In a recent report, “Augmented Data Catalogs: Now an Enterprise Must-Have for Data and Analytics Leaders, September 2019“, Gartner discusses the importance of Knowledge Graphs for effective metadata management. The report points out that a solution supporting effective metadata management must span data catalogs, business glossaries, data lineage information, rules, semantic connections and more. Spanning all these items requires connecting them, and that is what a Knowledge Graph is very good at. Further, it creates connections in a flexible and evolvable way.
A key problem with the traditional approaches and products for data and metadata management is that they are not easily connectable, and result in more metadata silos. These silos don’t help in making data more valuable, usable, searchable, discoverable (or any of the other good ‘-able’ words).

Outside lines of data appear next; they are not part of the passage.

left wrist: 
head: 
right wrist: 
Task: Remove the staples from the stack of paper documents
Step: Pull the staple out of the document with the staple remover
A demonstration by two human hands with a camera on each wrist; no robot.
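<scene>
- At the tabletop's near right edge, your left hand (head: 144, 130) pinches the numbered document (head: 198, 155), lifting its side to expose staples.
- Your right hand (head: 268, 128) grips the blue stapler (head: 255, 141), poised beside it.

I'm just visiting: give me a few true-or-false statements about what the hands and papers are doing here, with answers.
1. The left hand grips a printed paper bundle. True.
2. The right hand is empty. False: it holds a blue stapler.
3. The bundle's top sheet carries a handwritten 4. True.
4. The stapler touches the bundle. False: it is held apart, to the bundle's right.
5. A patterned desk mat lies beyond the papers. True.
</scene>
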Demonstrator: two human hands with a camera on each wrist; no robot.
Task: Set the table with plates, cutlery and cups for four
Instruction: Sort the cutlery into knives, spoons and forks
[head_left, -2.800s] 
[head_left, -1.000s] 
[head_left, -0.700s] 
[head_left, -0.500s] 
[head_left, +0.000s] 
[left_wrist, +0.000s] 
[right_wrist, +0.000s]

So what is a Knowledge Graph?
First, it is not a black box. It is yours to define, evolve and use, because it is based on open standards for semantic graphs. These open standards allow it to represent any knowledge domain. And by represent, I mean to capture in a graph not only facts about entities you are interested in, but also classes properties and rules that define these entities. No more hard-coding of business logic in code. Knowledge Graphs are a “smart” approach to meaningfully bridging enterprise metadata silos by:
- Enabling connections between any kind of data
- Capturing and preserving meaning
- Supporting the business value of data (e.g., data quality, lineage, etc.)diagram below shows:
For example, the diagram below shows:
- In the lower section of the diagram, a Knowledge Graph fragment saying that a person (James) has a parent (Andrew) and his eyes are blue – these are our data facts.
- In the middle section, a Knowledge Graph fragment saying a person will have two parents, an eye color and that a male parent is a father – our model of a person.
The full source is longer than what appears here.